● **Assigned task**
From the top of the records below, return each line exactly, ending with the line that contains "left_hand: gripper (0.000".

● **Material for this exercise**
━━━

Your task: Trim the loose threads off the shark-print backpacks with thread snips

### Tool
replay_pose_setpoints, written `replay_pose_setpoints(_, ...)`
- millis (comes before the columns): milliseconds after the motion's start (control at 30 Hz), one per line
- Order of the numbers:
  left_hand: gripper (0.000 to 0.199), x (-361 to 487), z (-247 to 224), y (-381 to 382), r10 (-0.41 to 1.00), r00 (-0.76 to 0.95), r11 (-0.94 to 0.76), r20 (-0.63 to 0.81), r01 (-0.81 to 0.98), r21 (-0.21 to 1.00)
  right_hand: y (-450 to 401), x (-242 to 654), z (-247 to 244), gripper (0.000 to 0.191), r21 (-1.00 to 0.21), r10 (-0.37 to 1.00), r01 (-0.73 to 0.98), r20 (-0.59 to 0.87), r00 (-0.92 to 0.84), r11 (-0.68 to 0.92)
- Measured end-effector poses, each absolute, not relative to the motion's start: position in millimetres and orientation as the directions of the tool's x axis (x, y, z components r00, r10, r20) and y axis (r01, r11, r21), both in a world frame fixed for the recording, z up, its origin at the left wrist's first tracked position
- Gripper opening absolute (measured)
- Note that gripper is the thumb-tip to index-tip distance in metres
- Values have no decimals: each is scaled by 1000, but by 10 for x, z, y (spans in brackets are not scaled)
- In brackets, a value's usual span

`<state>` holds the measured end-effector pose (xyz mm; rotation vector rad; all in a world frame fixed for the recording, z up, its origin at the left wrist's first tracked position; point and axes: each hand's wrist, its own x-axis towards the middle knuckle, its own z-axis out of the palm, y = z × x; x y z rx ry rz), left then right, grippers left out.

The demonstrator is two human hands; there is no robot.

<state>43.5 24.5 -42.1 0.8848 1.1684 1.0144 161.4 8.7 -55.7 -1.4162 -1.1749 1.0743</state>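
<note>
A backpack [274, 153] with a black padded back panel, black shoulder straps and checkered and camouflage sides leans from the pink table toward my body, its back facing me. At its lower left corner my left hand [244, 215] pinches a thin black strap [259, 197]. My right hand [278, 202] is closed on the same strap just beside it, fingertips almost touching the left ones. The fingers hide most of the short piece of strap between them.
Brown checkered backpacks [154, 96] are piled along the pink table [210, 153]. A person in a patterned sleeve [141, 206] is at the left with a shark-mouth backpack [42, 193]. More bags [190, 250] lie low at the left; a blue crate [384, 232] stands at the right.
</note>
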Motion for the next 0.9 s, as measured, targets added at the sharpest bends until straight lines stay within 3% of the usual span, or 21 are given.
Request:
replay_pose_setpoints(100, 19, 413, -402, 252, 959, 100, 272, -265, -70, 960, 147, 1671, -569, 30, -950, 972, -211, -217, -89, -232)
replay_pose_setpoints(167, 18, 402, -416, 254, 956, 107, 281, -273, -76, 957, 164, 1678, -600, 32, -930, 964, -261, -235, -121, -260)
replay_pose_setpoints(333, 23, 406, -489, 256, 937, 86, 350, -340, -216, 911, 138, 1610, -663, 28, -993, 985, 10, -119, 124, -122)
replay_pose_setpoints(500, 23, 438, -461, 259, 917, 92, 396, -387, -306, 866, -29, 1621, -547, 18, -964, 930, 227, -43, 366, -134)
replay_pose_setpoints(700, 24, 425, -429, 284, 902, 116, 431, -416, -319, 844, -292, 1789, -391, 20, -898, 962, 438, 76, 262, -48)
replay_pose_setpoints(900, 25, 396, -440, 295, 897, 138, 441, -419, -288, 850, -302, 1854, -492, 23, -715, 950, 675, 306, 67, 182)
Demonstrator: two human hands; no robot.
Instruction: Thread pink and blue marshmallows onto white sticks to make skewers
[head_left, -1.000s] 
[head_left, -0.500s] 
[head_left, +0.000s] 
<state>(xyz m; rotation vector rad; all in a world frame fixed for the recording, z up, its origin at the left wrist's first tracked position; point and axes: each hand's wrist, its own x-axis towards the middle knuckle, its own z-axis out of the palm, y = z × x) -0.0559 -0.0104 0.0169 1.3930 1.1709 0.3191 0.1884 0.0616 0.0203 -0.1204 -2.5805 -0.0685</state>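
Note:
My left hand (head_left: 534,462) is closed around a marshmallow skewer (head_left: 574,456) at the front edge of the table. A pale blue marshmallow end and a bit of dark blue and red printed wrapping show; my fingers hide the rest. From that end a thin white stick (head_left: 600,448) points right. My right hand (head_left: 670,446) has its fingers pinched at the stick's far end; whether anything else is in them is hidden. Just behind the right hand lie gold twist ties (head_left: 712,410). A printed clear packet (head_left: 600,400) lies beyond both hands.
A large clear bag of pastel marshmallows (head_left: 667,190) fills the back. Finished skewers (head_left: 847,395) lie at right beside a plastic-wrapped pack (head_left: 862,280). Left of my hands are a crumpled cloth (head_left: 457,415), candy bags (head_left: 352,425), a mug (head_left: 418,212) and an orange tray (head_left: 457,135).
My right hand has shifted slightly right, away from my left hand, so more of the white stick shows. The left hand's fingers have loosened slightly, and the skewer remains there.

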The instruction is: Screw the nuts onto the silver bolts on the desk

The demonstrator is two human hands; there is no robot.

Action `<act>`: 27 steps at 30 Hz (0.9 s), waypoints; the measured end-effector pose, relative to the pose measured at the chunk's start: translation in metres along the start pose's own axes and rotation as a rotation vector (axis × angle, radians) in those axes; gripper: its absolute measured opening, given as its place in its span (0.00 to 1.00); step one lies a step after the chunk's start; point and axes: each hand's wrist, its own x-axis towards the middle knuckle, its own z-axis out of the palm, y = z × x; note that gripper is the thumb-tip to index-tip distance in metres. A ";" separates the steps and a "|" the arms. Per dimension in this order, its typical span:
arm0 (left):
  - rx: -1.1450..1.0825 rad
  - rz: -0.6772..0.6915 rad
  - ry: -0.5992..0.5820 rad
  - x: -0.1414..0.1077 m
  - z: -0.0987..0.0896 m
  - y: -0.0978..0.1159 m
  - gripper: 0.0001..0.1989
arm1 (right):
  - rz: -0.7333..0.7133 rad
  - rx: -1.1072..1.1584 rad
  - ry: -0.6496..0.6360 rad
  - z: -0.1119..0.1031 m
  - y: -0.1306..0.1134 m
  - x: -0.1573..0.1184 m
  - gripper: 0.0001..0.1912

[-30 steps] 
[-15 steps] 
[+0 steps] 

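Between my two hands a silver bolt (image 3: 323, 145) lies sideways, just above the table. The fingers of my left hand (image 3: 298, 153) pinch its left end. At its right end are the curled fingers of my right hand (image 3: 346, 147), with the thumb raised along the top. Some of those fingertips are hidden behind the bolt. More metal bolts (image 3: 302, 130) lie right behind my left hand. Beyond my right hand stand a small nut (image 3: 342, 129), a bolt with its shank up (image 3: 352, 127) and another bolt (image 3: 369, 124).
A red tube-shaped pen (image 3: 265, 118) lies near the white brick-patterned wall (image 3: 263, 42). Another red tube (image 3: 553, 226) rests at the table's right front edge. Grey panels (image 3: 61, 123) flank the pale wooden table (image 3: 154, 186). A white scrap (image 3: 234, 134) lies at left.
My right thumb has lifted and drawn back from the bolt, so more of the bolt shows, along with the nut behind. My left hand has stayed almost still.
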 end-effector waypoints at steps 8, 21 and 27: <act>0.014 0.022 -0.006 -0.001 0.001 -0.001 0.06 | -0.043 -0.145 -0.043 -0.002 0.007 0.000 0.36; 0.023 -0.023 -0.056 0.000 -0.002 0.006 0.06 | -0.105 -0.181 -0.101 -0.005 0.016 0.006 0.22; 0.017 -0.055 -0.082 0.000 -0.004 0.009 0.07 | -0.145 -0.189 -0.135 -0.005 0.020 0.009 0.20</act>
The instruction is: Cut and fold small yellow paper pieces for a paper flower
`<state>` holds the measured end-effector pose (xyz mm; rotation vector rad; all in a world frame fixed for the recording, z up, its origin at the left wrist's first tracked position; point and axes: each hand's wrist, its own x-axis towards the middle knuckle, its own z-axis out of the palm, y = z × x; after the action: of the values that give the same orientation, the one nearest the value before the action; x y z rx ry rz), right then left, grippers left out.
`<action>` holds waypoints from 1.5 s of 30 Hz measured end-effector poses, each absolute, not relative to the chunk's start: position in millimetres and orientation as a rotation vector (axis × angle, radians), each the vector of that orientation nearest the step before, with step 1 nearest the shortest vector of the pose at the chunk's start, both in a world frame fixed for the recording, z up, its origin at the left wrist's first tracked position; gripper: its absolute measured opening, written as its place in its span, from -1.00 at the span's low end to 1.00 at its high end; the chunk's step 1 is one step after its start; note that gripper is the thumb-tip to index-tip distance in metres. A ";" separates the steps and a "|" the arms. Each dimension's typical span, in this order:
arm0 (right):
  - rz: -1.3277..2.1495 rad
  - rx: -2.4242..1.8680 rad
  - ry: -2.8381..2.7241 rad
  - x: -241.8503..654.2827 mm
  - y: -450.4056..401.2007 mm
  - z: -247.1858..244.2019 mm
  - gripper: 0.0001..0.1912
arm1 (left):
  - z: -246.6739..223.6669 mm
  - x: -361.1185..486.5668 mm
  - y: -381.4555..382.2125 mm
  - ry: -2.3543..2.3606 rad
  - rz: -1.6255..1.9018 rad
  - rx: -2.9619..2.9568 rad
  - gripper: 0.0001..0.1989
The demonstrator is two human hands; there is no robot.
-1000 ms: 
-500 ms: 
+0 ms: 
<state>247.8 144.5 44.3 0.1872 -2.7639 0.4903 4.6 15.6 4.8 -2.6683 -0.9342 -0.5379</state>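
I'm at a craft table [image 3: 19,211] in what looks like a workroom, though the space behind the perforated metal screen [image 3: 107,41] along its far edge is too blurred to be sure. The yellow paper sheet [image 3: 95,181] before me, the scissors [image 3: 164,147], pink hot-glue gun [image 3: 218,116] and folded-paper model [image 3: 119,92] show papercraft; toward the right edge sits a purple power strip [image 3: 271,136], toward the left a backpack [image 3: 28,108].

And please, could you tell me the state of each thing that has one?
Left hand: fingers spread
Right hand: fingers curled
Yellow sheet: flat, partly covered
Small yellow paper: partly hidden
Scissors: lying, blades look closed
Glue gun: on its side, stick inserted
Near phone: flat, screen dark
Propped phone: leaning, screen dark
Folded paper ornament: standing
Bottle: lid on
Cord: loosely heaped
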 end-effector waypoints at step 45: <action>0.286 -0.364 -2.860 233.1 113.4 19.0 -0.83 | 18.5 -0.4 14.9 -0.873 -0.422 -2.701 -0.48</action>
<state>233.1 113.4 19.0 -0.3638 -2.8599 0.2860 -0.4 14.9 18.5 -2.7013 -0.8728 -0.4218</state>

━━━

● **Written response**
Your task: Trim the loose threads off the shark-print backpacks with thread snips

### Tool
replay_pose_setpoints, written `replay_pose_setpoints(_, ...)`
- millis (comes before the columns): milliseconds after the motion's start (control at 30 Hz), one per line
- Order of the numbers:
  left_hand: gripper (0.000 to 0.199), x (-361 to 487), z (-247 to 224), y (-381 to 382), r10 (-0.41 to 1.00), r00 (-0.76 to 0.95), r11 (-0.94 to 0.76), r20 (-0.63 to 0.81), r01 (-0.81 to 0.98), r21 (-0.21 to 1.00)

The answer contains nothing more.